# Another one from Germany



## Ingo Nugel (Mar 3, 2006)

Hello everybody,

following a recommendation of our good friend and colleague Alex Pfeffer I visited this forum a few days ago and I must say I am really enjoying the topics I have read so far. 

Just a brief introduction:
My brother and me are composers/sounddesigners from Germany who have mainly worked in the game music sector for about 7 years.
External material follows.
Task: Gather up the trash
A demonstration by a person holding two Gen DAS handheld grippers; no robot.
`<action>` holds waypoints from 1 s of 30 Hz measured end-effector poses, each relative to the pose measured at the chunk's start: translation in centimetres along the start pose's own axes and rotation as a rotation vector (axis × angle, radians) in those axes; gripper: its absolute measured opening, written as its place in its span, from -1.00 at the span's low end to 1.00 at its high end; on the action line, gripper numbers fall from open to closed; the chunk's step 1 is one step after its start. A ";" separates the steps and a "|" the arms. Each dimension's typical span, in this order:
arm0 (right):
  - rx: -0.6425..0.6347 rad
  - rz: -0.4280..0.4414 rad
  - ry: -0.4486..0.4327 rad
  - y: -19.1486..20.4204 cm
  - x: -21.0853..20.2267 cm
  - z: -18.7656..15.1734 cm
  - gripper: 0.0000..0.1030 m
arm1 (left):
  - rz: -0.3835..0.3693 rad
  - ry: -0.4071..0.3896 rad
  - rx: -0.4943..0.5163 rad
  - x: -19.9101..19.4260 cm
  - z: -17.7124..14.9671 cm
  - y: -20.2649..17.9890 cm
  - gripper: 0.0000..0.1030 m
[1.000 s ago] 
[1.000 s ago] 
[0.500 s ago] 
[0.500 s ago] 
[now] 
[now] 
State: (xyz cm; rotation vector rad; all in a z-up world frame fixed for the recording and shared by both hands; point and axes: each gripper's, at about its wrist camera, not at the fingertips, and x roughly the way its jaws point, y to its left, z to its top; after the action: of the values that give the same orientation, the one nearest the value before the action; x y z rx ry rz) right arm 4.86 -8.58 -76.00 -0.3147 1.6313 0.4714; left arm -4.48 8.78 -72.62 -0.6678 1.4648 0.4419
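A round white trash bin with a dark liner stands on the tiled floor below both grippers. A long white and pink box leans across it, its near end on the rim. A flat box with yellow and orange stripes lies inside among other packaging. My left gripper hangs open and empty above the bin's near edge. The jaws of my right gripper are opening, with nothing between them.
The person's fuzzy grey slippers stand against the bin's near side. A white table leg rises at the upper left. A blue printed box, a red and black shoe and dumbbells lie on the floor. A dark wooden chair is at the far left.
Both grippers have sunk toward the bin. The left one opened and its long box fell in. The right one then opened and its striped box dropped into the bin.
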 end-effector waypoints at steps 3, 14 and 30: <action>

Apart from gigs for Electronic Arts, Ubisoft and Blue Byte we created music and sfx for two CGI-short films, called "Dronez" and "Bokksakk".

We have just finished our share of music (30 minutes of a whole of 90 minutes; Alex did another 30 minutes as far as I know) for the game "Darkstar One", which is developed by Ascaron ("Sacred") and will be published by Ubisoft in May, 2006. The game is a "space action adventure with some role-playing elements", perhaps comparable to "Freelancer". I am going to post some music in the next weeks.

If you want to take a listen to some of our earlier productions, you might like to check out our homepage.

Cheers from Dortmund!

Ingo


----------



## Ian Livingstone (Mar 3, 2006)

Hey Ingo - welcome to VI - great to see you here - small world!
Have yet to hear anyone integrate Nu-Metal with orch film-score as well as you guys.

So how can you stand working with your family all day - I go crazy after 10mins of my brothers company!

Ian


----------



## Christian Marcussen (Mar 3, 2006)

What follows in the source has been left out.